-- Source material follows --
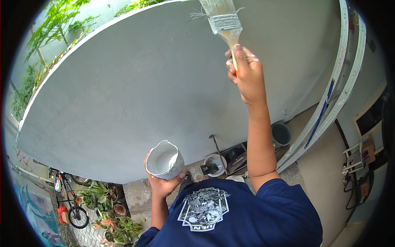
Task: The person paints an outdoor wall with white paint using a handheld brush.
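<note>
My right hand [247,69] is raised and closed around the wooden handle of a wide flat paintbrush [226,23]. Its bristles point up toward the top edge of the view, partly cut off, and white paint coats the ferrule. Down at chest height, my left hand [163,185] grips a small paint-crusted cup [177,163] with a ragged rim. White paint lines its inside, with a thick smear on the right. Before me stands a grey wall [129,102]; whether the bristles touch it cannot be told. White paint spots mark my right fingers.
An aluminium ladder [345,98] leans at the right. On the ground by the wall's foot are a white bucket [222,160], a long-handled tool [218,148] and a dark grey bucket [281,134]. Potted plants [123,227] and a bicycle [75,202] stand lower left.
</note>
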Tool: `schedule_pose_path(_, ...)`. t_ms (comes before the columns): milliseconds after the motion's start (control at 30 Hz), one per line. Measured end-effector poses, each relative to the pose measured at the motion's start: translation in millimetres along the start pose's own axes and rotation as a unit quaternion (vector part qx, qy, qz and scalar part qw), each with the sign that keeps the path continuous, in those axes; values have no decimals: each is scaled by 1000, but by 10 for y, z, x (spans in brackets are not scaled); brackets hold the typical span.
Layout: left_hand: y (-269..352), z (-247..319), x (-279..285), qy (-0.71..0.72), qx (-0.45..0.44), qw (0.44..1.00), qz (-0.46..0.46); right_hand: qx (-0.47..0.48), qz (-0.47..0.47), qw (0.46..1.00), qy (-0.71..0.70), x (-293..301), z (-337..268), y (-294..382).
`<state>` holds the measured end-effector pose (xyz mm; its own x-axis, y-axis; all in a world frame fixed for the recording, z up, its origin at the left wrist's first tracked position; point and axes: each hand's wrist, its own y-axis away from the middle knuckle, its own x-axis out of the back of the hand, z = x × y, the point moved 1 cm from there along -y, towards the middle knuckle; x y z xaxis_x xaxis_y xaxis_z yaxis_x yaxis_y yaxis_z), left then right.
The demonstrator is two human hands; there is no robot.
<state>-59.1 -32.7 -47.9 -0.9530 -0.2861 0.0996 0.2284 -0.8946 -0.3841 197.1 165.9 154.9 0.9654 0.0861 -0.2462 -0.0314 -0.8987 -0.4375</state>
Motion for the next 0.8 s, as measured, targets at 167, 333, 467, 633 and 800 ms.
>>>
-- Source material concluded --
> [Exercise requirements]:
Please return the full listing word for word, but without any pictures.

> [Solution to the problem]:
Task: The person paints an outdoor wall with white paint using a handheld brush.
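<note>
My right hand [247,69] is raised and closed around the wooden handle of a wide flat paintbrush [226,23]. Its bristles point up toward the top edge of the view, partly cut off, and white paint coats the ferrule. Down at chest height, my left hand [163,185] grips a small paint-crusted cup [177,163] with a ragged rim. White paint lines its inside, with a thick smear on the right. Before me stands a grey wall [129,102]; whether the bristles touch it cannot be told. White paint spots mark my right fingers.
An aluminium ladder [345,98] leans at the right. On the ground by the wall's foot are a white bucket [222,160], a long-handled tool [218,148] and a dark grey bucket [281,134]. Potted plants [123,227] and a bicycle [75,202] stand lower left.
</note>
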Tool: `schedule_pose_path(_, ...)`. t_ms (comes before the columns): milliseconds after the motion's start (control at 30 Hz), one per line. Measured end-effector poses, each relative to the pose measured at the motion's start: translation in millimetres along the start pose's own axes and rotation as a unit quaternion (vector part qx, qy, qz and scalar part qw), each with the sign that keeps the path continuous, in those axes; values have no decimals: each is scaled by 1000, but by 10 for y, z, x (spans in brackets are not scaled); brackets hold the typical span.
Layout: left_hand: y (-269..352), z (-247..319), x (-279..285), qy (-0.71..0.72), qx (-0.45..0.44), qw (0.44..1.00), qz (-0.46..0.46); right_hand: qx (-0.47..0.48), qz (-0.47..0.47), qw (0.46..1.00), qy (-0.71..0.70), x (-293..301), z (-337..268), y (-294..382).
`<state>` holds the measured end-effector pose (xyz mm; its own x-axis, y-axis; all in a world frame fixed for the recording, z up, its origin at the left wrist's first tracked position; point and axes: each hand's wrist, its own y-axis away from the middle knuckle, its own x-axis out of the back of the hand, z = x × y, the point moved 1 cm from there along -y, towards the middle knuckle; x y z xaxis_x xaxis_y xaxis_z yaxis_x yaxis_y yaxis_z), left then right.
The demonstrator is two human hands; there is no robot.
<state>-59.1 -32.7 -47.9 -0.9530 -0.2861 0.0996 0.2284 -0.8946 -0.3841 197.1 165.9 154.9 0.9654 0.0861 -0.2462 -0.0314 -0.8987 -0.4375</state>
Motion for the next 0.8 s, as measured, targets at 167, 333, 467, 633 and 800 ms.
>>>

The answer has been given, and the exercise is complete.